Employee Wins Despite Corporate Shell Game
Wisser v CEM International Management Consultants Ltd, 2022 ABQB 414, (Hollins, J) is a new decision from the Alberta Court of Queen’s Bench where a dismissed employee was able to get a reasonable notice (severance) award of 10 months against not only the corporation he had actually worked for, but also against the directors personally and against another separate corporation.
This case has quite a few interesting little pieces to it, especially for an employment law practitioner.
Below are the pertinent facts found by the Alberta Court of Queen’s Bench:
- The plaintiff was employed as an employee of the employer for a few years, at which point the employer and employee signed an “independent contractor” agreement and he continued to work there as a Business Coach for 18 months under that particular agreement
- The parties switched back to calling it an employment relationship for the last 3.5 years, but the plaintiff’s job duties and title remained the same
- The employer terminated the employment relationship on March 19, 2015, bringing the total duration of the working relationship to about 7.5 years
- After termination of employment, the employer stopped operating the corporation and allowed its business to be struck from the corporate registry (lapsed, so, no longer in business). The directors of that employer started up a new corporate entity which was a similar business to the one that had been struck
- The employee sued the employer, the directors, and the new corporate entity the directors started, seeking 15 months reasonable notice (severance) from any and all of them
- Part of the defense was that the employee had been an “independent contractor” for several years in the middle of his employment, he was an “independent contractor”, so those years should not count in the severance calculation
Part of the defense was that the new corporate entity was not directly related to the original one (in a legal sense) and could not be liable, and that the directors had no personal liability.
Analysis / Conclusion
Justice Hollins considered the employer’s argument that the plaintiff was an “independent contractor” for a period of 18 months in the middle of the working relationship of 7.5 years. The court noted that although the parties signed a contract which showed a clear intention of independent contracting relationship and the plaintiff had been issuing invoices for time worked during that period, there was no change in his job description, reporting structure or level of supervision, and the relationship was exclusive.
The court found that the Plaintiff had been neither an “independent contractor” or a true “employee” during that 18 month period in the middle, but a “dependent contractor”. From there, the court found that the whole period of the relationship would count towards the plaintiff’s severance calculation, without any break due to the period he was allegedly an independent contractor.
In calculating the period of reasonable notice (severance) the employee was entitled to, the court noted that plaintiff was 63 years old, he was not senior management or a key employee, and he worked there for 7.5 years. In the result, the court awarded him 10 months’ reasonable notice (severance).
Justice Hollins then went in to the challenging issues of: (1) was the new corporation be liable for the severance? and (2) were the directors liable for the severance?

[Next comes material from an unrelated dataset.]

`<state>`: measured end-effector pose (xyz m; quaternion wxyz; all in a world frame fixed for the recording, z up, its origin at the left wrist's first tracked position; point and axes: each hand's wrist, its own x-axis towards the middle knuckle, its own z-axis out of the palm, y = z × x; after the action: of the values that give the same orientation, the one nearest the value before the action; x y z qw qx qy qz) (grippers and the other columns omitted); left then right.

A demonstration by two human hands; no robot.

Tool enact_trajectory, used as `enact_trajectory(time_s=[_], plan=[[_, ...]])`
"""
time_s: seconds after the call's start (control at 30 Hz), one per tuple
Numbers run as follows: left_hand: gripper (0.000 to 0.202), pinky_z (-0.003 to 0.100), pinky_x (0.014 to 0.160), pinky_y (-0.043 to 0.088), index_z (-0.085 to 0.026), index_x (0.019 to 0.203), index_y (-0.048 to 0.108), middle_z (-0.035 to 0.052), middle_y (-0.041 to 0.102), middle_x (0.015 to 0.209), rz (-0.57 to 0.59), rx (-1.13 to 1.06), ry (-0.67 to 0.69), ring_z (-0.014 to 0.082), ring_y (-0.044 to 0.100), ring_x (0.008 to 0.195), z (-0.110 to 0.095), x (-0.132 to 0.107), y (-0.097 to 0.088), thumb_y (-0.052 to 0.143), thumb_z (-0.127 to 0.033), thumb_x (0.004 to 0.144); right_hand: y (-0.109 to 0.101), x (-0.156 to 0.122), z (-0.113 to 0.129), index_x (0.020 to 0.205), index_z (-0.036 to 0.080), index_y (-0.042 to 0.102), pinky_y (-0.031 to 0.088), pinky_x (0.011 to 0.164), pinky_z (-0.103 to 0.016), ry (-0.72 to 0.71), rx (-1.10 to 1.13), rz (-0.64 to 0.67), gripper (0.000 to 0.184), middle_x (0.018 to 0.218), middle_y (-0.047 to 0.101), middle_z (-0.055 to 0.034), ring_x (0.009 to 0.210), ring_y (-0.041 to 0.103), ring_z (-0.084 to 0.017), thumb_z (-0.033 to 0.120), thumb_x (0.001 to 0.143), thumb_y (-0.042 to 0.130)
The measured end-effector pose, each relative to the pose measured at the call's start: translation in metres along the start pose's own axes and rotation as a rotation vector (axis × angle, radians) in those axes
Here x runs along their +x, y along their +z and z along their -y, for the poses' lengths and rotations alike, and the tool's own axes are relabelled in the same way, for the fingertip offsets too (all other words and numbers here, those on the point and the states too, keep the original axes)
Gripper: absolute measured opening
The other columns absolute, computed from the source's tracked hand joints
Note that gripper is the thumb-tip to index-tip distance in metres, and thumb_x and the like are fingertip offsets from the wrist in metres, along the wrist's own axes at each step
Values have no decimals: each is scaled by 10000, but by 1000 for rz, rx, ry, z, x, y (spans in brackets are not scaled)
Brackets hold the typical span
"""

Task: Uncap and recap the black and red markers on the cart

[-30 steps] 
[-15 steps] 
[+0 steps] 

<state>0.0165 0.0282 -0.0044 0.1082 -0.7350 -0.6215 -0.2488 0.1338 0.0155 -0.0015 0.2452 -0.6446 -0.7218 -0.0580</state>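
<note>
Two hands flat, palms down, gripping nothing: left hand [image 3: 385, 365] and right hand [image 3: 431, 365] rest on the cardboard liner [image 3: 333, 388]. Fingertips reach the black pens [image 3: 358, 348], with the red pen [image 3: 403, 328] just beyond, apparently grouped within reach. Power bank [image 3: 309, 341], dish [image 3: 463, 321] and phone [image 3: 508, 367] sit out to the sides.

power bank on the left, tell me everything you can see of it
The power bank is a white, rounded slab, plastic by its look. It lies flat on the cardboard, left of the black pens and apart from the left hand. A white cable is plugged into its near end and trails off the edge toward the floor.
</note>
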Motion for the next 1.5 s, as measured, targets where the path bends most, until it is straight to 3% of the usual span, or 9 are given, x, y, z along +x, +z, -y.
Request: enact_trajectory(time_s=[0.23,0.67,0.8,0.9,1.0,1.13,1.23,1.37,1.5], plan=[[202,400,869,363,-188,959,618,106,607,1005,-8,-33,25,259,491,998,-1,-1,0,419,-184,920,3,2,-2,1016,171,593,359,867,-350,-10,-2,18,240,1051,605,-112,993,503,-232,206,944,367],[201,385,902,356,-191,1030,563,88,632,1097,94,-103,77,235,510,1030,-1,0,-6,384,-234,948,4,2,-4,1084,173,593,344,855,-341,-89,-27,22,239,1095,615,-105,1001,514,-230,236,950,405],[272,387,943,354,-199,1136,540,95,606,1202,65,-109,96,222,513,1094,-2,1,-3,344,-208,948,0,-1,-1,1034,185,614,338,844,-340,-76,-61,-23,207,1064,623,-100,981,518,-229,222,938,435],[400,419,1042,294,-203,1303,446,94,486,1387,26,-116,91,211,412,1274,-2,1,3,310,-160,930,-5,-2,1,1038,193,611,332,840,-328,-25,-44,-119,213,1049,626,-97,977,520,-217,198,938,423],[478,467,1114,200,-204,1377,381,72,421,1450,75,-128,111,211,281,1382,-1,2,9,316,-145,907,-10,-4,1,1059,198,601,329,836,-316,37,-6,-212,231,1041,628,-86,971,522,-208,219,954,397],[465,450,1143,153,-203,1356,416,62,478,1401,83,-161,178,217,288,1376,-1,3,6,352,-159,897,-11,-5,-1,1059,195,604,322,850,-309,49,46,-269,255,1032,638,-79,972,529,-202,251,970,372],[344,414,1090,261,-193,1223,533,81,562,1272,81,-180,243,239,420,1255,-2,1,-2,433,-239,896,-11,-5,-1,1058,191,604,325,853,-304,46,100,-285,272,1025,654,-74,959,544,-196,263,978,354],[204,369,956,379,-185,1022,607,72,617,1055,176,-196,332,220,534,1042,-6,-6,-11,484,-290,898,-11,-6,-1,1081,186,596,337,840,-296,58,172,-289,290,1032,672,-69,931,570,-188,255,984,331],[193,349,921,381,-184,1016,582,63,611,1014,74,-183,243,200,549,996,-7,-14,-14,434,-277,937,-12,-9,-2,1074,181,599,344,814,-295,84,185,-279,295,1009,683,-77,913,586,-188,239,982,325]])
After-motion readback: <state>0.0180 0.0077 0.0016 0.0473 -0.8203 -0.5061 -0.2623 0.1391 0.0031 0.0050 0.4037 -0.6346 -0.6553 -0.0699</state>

First, on the issue of whether the new corporation was liable, the court found that it was, reasoning as follows:
- The plaintiff qualified as a “complainant” with an oppression remedy claim within the meaning of the Alberta Business Corporation’s Act because he was a long service employee to a small company, and the only outstanding legal claim against the company when it stopped operating was that of the plaintiff’s
- The plaintiff had a reasonable expectation that the corporation’s business and assets would not be unfairly restructured to benefit management at his expense
- The new corporation took all the benefits of the previous corporation, such as its intellectual property, goodwill and management experience, but did not take over the obligation to this plaintiff employee
- Therefore, his claim using the oppression remedy was valid against the new corporation
Second, on the issue of whether the directors were liable to the plaintiff, the court found that they were, reasoning as follows:
- There is a higher threshold required to establish personal liability against directors under the oppression remedy than that required to hold the corporation liable
- These two directors were acting in their capacity as the only two directors and shareholders of the corporate employer when they transferred the assets to themselves, ceased the operations, started up similar operations under the same trade name but with a new corporate entity with themselves as directors and majority shareholders again
- Those directors continued to enjoy profitability of the new company but without regard to the interests of their former employee (the plaintiff) who brought his successful claim forward in a timely fashion
- The directors were personally liable for the severance award.
The reasonable notice assessment of 10 months is around the typical range for a case like this.
The fact that the plaintiff was given full credit (for severance analysis) for the period that he was under an independent contractor agreement is significant. It is not a new idea, but there is mixed caselaw on this point and this particular case favors plaintiffs quite strongly on that point.
The assigning of liability to the new corporation and the directors in this case should be gratifying for anyone who has ever had to play against this kind of corporate liability shell game. That game can be frustrating and can have what seem like very unfair results in some cases.
That said, this case will likely set off some alarm bells for directors. There are not very many employment cases in Alberta (or elsewhere) that have held directors personally liable for a substantial severance award, so this case is worth being aware of for employers and legal counsel.